Is lack of motivation your main struggle in weight loss, exercise and stress management? Learn how to break through the cycle of repeatedly failing attempts and finally reach long lasting results.
The high and the low
Lack of motivation and often also discipline are important factors behind failed attempts to lose weight, exercise more, manage stress and quit unhealthy habits such as smoking. When we first start an attempt, we feel highly motivated and convinced that this time we will reach our goal. However, it does not take long before daily life kicks in, motivation lowers down to zero, and we quit.
False hope makes us act like a gold fish
For some reason, human beings, “suffer” from false hope: We have the tendency to think that the cause of our failed attempts lays within ourselves, because we did not try hard enough. In hindsight we blame ourselves for our failure. The upside of this false hope is that it makes us keep trying, instead of never giving it another try again. Most of us have a history of multiple attempts to reach that same goal.

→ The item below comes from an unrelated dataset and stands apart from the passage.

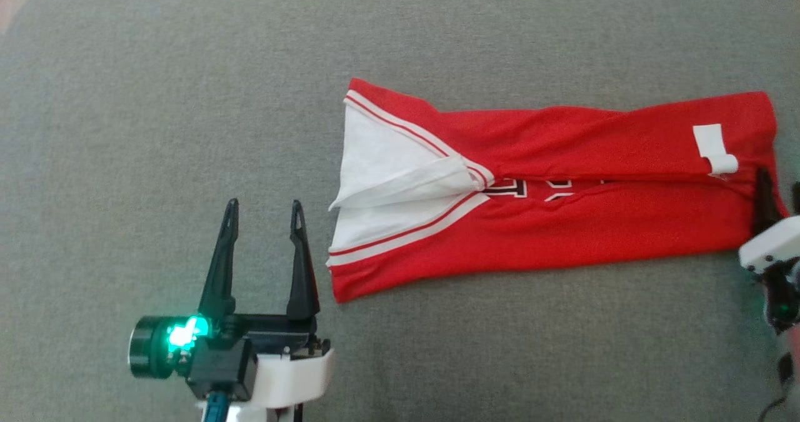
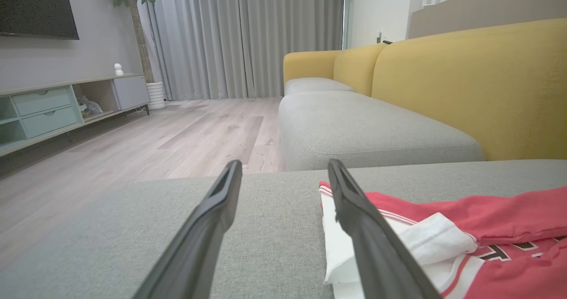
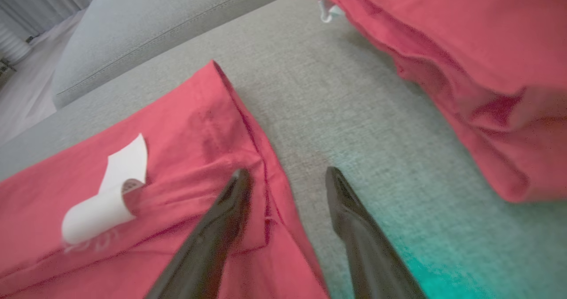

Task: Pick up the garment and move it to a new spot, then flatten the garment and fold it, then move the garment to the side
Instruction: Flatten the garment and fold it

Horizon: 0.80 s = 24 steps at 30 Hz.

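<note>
The red shirt (image 1: pixel 562 247) is lying as a long folded strip on the grey cushion (image 1: pixel 156 97), its length running from one claw to the other. The left claw (image 1: pixel 264 204) is gaping wide and empty, with the white-lined end just to its right. The right claw (image 3: pixel 288 171), also wide, is straddling the far hem.

We count two red garments, a jersey (image 1: pixel 562 234) and a second red garment (image 3: pixel 465 46), two grippers, left gripper (image 1: pixel 264 203) and right gripper (image 3: pixel 288 171), and one white tag (image 1: pixel 712 144).
</note>
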Available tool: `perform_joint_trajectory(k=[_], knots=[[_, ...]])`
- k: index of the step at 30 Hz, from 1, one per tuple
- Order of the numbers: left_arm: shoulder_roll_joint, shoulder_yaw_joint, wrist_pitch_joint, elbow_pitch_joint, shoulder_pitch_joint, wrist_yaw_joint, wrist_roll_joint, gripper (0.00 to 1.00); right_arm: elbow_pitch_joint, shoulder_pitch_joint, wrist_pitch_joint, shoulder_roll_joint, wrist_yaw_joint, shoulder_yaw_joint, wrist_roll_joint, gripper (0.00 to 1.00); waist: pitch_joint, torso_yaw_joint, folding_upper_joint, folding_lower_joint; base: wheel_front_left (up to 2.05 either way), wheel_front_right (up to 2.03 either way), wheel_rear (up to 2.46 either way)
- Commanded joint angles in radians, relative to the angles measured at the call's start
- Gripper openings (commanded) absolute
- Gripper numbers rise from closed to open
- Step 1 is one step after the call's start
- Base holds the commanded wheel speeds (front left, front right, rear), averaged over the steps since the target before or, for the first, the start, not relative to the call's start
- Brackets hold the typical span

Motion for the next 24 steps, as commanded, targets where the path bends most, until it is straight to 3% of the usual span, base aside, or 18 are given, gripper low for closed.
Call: perform_joint_trajectory(k=[1, 2, 3, 11, 19, 24], knots=[[-0.009, 0.043, -0.005, -0.028, 0.004, -0.006, 0.014, 1.0, -0.004, 0.02, 0.03, 0.027, -0.001, 0.044, -0.008, 0.38, 0.0, -0.009, 0.0, -0.0001, 0.0, 0.0, 0.0], [-0.012, 0.048, -0.005, -0.027, 0.006, -0.012, 0.017, 1.0, -0.011, 0.022, 0.039, 0.035, -0.001, 0.053, -0.001, 0.03, 0.0, -0.016, 0.0, -0.0001, 0.0, 0.0, 0.0], [-0.015, 0.053, -0.005, -0.027, 0.007, -0.017, 0.021, 1.0, -0.022, 0.025, 0.047, 0.04, -0.001, 0.066, 0.004, 0.0, 0.0, -0.022, 0.0, -0.0001, 0.0, 0.0, 0.0], [-0.035, 0.089, -0.005, -0.028, 0.009, -0.051, 0.045, 1.0, -0.156, 0.066, 0.008, 0.0, -0.001, 0.107, 0.027, 0.0, -0.006, -0.088, 0.0, -0.0001, 0.0, 0.0, 0.0], [-0.041, 0.112, -0.005, -0.033, 0.002, -0.081, 0.063, 1.0, -0.274, 0.071, 0.033, -0.08, -0.001, 0.033, 0.022, 0.0, 0.005, -0.147, 0.0, -0.0001, 0.0, 0.0, 0.0], [-0.043, 0.122, -0.005, -0.034, -0.002, -0.086, 0.069, 1.0, -0.37, 0.082, 0.081, -0.094, -0.001, -0.014, 0.018, 0.0, 0.009, -0.163, 0.0, -0.0001, 0.0, 0.0, 0.0]])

The downside of false hope is that because we think we did not try hard enough, we keep on doing the same thing in the same manner, leading to the same result over and over again. We act like goldfish: swimming the same circle over and over again. This cumulation of failed attempts can destroy our self- efficacy*, leading to feelings of helplessness and frustration: A negative downward spirale.
How to develop a positive upward spiral
It’s simple: if we keep doing the same thing, we can expect the same outcome. If we want a different outcome, we need to do things differently. This starts with being aware of two important mental processes that play a major role in our attempts to reach our goals.

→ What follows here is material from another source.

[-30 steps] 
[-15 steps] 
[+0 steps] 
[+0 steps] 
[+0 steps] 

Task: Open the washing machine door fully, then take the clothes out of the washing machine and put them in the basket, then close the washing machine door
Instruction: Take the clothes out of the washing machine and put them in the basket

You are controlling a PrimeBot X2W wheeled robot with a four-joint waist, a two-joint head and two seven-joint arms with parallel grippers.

1. Be aware of your brain playing with you
The moment we start a new journey to reach our goals, our brain starts playing with us. It makes us feel as if we have already crossed the finish line and reached our goal. That is why, in the beginning of our journey we feel super excited, energetic, and convinced that this time we will succeed. However, that awesome “high” feeling extinguishes quickly. And then it comes down to our motivation and discipline to keep us going.
Being aware of your brain playing with you and the fact that this “high” feeling will not last forever, helps to develop a more resilient mindset from the start of the journey: “Ok, I feel super excited right now and that gives me a great kick start. But I know that I need to prepare myself for the next phase, when this feeling extinguishes, and things might become a bit more challenging.” With this resilient mindset, we are more ready and prepared to take on that challenge. With that mindset, we can develop a concrete and realistic plan with steps to take to reach our goal and to tackle obstacles on the way. A reliable plan is like a roadmap we can follow when it starts to rain or storm, when we feel a bit insecure on the road, and when we start to lose track.
2. Motivation and discipline are unreliable friends
After that “high” feeling is gone, it comes down to our motivation and discipline to keep us going. Now here is the thing with motivation and discipline: We are not born with a ton of it. We do not wake up one day, full of motivation and discipline. We cannot “find” them somewhere (“I just need to find my motivation again…). Motivation and discipline are not inexhaustible. Actually they are unreliable friends: You cannot depend on them being there when times get rough.
Motivation and discipline often come AFTER our actions, not before. The more we stick to our plan, execute our actions, and keep doing what we need to do, the more motivated we will feel. More motivation leads to more self- esteem and feelings of being in control instead of feeling helpless. More motivation keeps us going, resulting in a cumulation of successful attempts. Voila: the positive upward spiral.
So besides developing a concrete realistic plan of action, we need to be aware of the two mental processes that play a major role in our journey. And we need to do that daily, to make it stick. So, the next time you start a new journey to reach a goal, take 10 minutes per day for some introspective writing:
- Write down your goal (yes, every time) and what makes it worth to change.
- Write down the small successes you can be proud of instead of on things that did not go as planned.
Create that resilient mindset with 10 minutes per day, stick to your plan and be aware of the two mental processes. Awesome results will follow automatically.